In den Tagen zuvor hatte Hendrik die Dämmerung als willkommenen Gast hereingelassen, war ohne sich zu rühren sitzen geblieben, bis es dunkel geworden war. Jetzt stand er auf und schaltete das Licht ein. Kurz darauf klingelte das Telefon.

*

Sie hatte sich in die Lüfte erhoben, fühlte sich leicht, flog hoch und weit. Die Stadt lag unter ihr, das Land glich dem Garten ihrer Mutter, sie schwebte höher, die Erdkugel sah aus wie ein vergessener Kinderball im Rinnstein. Jemand rief einen Namen. War es ihr Name? Wer rief da? Während sie höher und höher gezogen wurde, spürte sie Angst, tiefe, wahrhaftige Angst. Irgendwann musste das doch aufhören! Dann nahm sie etwas wahr, das einem Schutzschild ähnelte, direkt über ihr. Es erinnerte sie an die Schildkröte ihrer Großeltern. Unter dem Schutzschild blieb sie förmlich hängen, fühlte sich wie ein reifer Apfel, der nicht vom Baum fallen konnte. Sie meinte, eine Stimme zu hören, die eines Märchenerzählers. War das ihre Großmutter? Nein, eine Männerstimme, aber der Großvater hatte ihr nie vorgelesen. Immer wieder die gleichen Sätze, im subtilen Stakkato, so als wollte man ihr etwas einbläuen, ähnlich den Kirchenliedern im Konfirmationsunterricht. Sie wehrte sich zunächst, merkte dann jedoch, dass es ihr guttat, mehrmals dieselben Zeilen zu hören, die Worte zu spüren und einzuatmen. Wieder und wieder.

Endlich gab der Apfelbaum sie frei. Sie fiel nicht langsam, so wie die Dämmerung zu Hause herabsegelte, sondern schnell wie ein Stein, so wie die Dämmerung am Äquator hereinbricht. Sie fürchtete, auf die Erde zu schlagen, wehrte sich mit Händen und Füßen, schrie, sah, dass alles weiß war um sie herum, schrie noch mehr, bis ein älterer, grauhaariger Herr erschien, sich über sie beugte und mit einer sonoren Stimme erklärte, er hieße Professor … – den Nachnamen verstand sie nicht.
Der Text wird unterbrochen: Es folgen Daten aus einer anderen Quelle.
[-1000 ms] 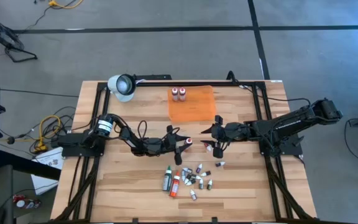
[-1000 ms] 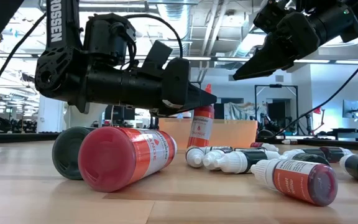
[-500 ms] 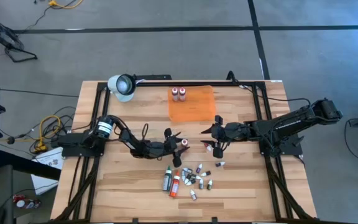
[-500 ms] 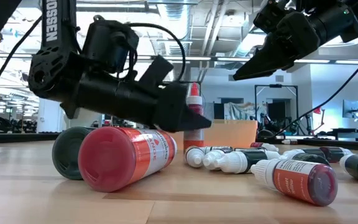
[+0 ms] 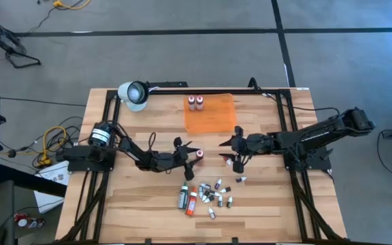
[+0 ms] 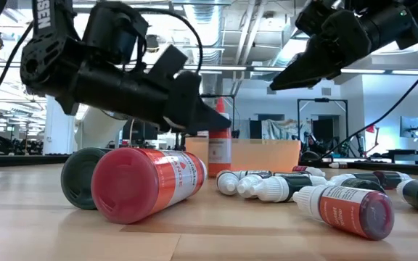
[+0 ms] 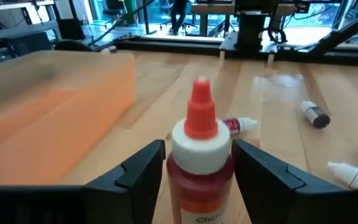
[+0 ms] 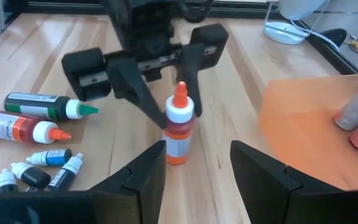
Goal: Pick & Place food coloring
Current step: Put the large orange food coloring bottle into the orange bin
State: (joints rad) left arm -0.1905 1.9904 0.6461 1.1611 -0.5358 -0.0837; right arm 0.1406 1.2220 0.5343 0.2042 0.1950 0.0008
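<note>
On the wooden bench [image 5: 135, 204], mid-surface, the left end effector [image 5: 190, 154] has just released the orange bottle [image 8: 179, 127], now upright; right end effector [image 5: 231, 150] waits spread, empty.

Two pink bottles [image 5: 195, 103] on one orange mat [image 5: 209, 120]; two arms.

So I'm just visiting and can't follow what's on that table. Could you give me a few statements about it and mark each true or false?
1. An orange-tipped bottle stands upright between the left gripper's open fingers. True.
2. Two bottles stand on the orange mat. True.
3. The right gripper holds a bottle. False: it is open and empty.
4. The big red bottle stands upright. False: it lies on its side.
5. The mat holds most bottles. False: most lie in a cluster on the table.
</note>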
Daraufhin wollte sie etwas sagen, war sich allerdings nicht sicher, ob sie sprechen konnte. »Lassen Sie sich Zeit!«, sagte der Professor in einer gütigen Art, und langsam, stockend, fast stotternd brachte sie einen Satz heraus: »Pro…fessor … ist ja … ein komischer … Vorname!«

Daraufhin hörte sie einige Menschen lachen und verzog selbst den Mund zu einem leisen Lächeln. Zu mehr reichte es nicht, denn ihr Kopf schmerzte. Sie könne noch etwas schlafen, hieß es, doch das wollte sie nicht, denn sie befürchtete, wieder ins Fliegen zu kommen. Sie sprach nicht, sondern beobachtete, wie der Professor sie abhorchte und seinen Finger vor ihren Augen hin und her bewegte. Irgendwann später spürte sie eine Hand in der ihrigen und sie tat das, was sie am besten konnte: lachen und weinen zur selben Zeit. »Willkommen zurück!«, sagte Hendrik.